她的五官六感被搞成一鍋粥,模模糊糊地感覺到自己被某種柔軟的掌風託了託,以免來個親吻大地,後來被徐宏博一聲驚呼撕破夜空,然後就是被君無尚等一眾反應過來的人們七手八腳地拖入了風夷老祖草草結的法陣中,最後徹底暈了過去。

人雖暈低,可意識在腦海裡還是清醒的,徐若萍不禁在心裡自嘲地揶揄自己:“這下好了,一到關鍵時刻就暈菜,你啊你,比廢柴還要廢柴。”

直到此時,她還不明白自己已經深中魔毒。

她的識海如同無頭蒼蠅般亂竄亂撞,企圖衝將出去瞭解外面的情況。

她心心念念地一直想:雖然幫不上忙,總歸看著也是好的。

無奈自己怎麼竭盡全力,就是被某些強有力的東西死死禁錮在腦海裡頭,對外界一無感知。

外面可就熱鬧了!

原來剛才徐若萍由於擔心胡一輝的安危,仗著自己現在的修為尚可,便灌注全身真元於天眼之上,目力極佳,遁著天上的打鬥來回走動,一味只顧抬頭向天仰望,被偷襲時一隻腳踩在風夷老祖結的法陣外面,半個身子完全暴露在敵人面前而不自知。

魯託羅長相極其醜陋,尖尖的狐狸一樣的臉龐突兀出來,眼耳口鼻努力地擠在一塊才勉勉強強放得下那長長的大嘴巴,貓腰弓背,一排脊骨**裸露在外面,沒有皮膚包裹,年深日久的洗禮,已經石化成一把鋒利的劍刃。
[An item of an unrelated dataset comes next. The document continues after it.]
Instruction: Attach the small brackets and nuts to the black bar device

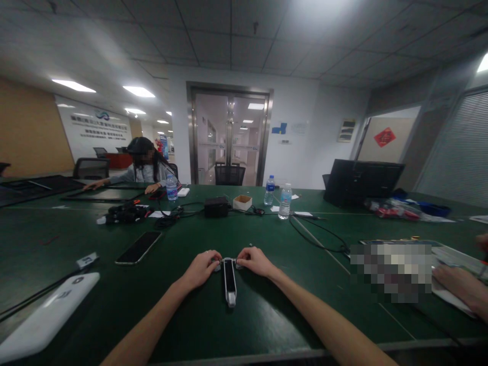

他一直隱身躲在暗處,企圖尋找最佳下手機會,好不容易等到二缺徐若萍同學半個身子伸了出來,二話不說,馬上甩出他的獨門武器——鐵鏈銅球,筆直朝徐若萍飛去,與此同時,一掌拍出一道魔氣。

千鈞一髮之際,一道劍光大熾,一把由自身元神匯聚成出鋒利刃的佩劍,撞在銅球上,發出一聲蒼龍出海的咆哮,劍光到處,鬼神驚懼。

那是旁邊一個默默無聞的修羅戰士突然舉劍還擊,同時出聲警告當事人。

當然,這修羅戰士不是別人,正是消失已久的蒙海芒所幻化。